This Indian company is reinventing a tiffin box to carry lunch for Gaganyaan astronauts
When India's astronauts fly on Gaganyaan, their meals may travel in a smart steel tiffin box fitted with sensors, built by a private Indian firm, Ananth Technologies, with the DRDO food laboratory in Mysuru. Here is how India plans to feed its first crew in space.
by Radifah Kabir · India TodayIn Short
- Private firm builds smart steel food container for Gaganyaan astronauts.
- Sensors inside the container send food data back to Earth.
- DFRL in Mysuru is developing the food for India’s astronauts.
When India sends its first astronauts into orbit on the Gaganyaan mission, their meals may travel in something that sounds oddly familiar. A tiffin box. But this is no ordinary lunchbox. It is a steel container fitted with sensors and electronics, and it is being designed by an Indian company.
Ananth Technologies, the Hyderabad firm that has contributed parts to India's space missions for more than two decades, is building the smart food container with the Defence Food Research Laboratory (DFRL) in Mysuru, its chairman and founder, Dr Subba Rao Pavuluri, told IndiaToday.in in an exclusive conversation at the India Space Congress in New Delhi.
A SMART STEEL BOX, NOT A LUNCHBOX
The container is made of steel and carries small sensors and electronics inside it. These sensors do something a normal lunchbox cannot. They send information back to the ground, Dr Pavuluri said, so the team on Earth can keep a close watch on the food the crew is carrying.
In a mission where the safety of the astronauts comes first, he described the food system as one of the most important parts of the journey.

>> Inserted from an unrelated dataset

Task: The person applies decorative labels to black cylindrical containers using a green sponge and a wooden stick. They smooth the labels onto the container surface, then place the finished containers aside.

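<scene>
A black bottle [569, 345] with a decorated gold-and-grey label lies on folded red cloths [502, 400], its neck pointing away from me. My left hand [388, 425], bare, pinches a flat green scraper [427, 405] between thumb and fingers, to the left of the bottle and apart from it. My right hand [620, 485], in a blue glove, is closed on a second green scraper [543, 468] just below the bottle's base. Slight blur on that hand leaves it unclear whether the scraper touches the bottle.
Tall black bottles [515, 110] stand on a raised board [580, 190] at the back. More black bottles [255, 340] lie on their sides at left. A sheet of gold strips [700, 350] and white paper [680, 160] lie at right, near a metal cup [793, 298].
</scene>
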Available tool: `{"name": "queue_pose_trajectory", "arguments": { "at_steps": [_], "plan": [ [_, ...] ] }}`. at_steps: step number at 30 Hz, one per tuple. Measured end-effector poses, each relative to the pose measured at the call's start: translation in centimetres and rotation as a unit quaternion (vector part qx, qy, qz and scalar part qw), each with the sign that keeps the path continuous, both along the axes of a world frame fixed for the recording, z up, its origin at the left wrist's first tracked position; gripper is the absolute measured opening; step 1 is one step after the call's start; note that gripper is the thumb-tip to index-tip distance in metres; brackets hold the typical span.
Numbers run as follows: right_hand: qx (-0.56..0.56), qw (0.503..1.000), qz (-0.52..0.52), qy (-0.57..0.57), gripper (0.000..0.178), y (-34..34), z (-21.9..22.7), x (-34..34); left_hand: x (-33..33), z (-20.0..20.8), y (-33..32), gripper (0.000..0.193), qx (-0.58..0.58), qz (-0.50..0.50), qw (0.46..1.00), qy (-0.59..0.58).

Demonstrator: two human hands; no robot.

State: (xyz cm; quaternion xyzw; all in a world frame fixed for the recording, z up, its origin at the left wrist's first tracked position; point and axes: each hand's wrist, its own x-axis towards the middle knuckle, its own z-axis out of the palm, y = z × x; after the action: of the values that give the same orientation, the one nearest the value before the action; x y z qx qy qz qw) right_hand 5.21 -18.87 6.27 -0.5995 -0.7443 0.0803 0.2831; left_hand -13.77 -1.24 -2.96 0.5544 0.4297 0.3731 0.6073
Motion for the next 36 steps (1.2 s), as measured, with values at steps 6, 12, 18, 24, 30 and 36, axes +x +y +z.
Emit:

The food itself is being developed by the DFRL, the defence laboratory in Mysuru that prepares meals for India's armed forces.
Ananth is working with the laboratory to build a container that will hold and protect those meals in space.
WHY FEEDING ASTRONAUTS IS SO HARD
Eating in space is far harder than it looks. In orbit, there is almost no gravity to hold things down. Scientists call this microgravity, a state where everything floats freely, including crumbs and tiny drops of liquid.
A stray crumb is not just messy. It can drift into an astronaut's eye, or float into delicate equipment and damage it.
That is why food for astronauts must be carefully sealed, secured and tracked. A steel container fitted with sensors adds a layer of safety, keeping the meals protected and monitored from launch until they are eaten in orbit.
The sensors act like a tiny health monitor for the food, sending readings to engineers on the ground.
A PRIVATE FIRM IN INDIA'S ASTRONAUT STORY
The container is only one part of Ananth's role in India's human spaceflight programme. The company is also building the onboard computing and navigation systems for the crew capsule, the electronics that help run the spacecraft and find its way.
Gaganyaan is India's first attempt to send its own astronauts into space aboard an Indian spacecraft. If the food container works as planned, a humble tiffin box, rebuilt in steel and wired with sensors, will help keep India's first astronauts fed and safe far above the Earth.